Sharp affine Sobolev type inequalities via the $\Lp$ Busemann-Petty centroid inequality
Julian Haddad, C. Hugo Jimenez, Marcos Montenegro
TL;DR
The paper develops an elementary, geometry-driven method for sharp affine Sobolev-type inequalities by exploiting the $L_p$ Busemann-Petty centroid inequality. It delivers sharp affine versions of the $L_p$ log-Sobolev, Sobolev, and Gagliardo-Nirenberg inequalities, with explicit equality cases governed by ellipsoidal symmetry and volume-preserving linear maps in $SL_n$, while avoiding dependence on the $L_p$ Minkowski problem or Pólya–Szegő principles.

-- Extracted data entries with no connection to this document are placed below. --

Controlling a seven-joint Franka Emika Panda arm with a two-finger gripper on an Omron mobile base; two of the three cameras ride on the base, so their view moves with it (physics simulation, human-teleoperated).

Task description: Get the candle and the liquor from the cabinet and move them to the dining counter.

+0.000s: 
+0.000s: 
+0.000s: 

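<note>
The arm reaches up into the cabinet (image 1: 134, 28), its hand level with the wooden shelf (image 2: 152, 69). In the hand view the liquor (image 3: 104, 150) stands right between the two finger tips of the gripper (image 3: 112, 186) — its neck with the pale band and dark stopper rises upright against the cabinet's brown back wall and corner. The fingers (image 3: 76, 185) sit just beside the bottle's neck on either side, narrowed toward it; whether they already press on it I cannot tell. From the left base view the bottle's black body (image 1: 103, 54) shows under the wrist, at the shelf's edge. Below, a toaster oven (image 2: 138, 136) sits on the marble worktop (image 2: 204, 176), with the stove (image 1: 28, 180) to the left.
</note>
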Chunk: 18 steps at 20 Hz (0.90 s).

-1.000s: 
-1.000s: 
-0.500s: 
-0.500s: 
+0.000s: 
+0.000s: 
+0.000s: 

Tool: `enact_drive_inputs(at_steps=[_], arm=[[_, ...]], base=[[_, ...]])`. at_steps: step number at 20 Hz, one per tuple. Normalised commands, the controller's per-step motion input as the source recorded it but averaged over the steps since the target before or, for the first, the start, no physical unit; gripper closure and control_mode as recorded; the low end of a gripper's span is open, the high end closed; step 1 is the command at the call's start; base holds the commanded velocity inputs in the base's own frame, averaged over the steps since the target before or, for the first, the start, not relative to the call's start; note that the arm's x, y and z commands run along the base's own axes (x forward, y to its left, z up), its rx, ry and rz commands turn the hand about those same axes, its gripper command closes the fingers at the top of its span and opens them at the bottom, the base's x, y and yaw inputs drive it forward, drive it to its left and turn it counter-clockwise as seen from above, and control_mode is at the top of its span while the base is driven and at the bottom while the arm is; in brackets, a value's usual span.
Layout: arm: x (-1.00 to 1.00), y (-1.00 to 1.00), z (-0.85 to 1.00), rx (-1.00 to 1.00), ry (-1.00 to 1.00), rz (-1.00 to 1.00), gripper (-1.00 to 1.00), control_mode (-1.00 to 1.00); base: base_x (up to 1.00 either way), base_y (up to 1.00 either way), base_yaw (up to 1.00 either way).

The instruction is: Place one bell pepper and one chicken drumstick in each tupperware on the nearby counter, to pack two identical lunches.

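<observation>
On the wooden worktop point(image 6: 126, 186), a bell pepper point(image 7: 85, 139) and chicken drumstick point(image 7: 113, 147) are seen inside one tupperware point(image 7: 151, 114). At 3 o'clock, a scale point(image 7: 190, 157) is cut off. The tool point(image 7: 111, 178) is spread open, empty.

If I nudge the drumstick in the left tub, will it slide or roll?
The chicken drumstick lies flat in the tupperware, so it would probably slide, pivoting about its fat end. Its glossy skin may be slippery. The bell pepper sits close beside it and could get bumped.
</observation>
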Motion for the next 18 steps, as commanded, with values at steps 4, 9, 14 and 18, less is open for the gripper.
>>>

The approach centers on a central convex-analytic inequality (Theorem $\mathrm{main\_ineq}$) and leverages CNV’s sharp Euclidean results alongside Gentil-type log-Sobolev bounds, yielding a unified framework. It also provides an affine $L_\infty$ log-Sobolev variant and a sharpened affine GN inequality, highlighting the geometric content of sharp affine functional inequalities and their extremals.
Abstract
We show that the $\Lp$ Busemann-Petty centroid inequality provides an elementary and powerful tool to the study of some sharp affine functional inequalities with a geometric content, like log-Sobolev, Sobolev and Gagliardo-Nirenberg inequalities. Our approach allows also to characterize directly the corresponding equality cases.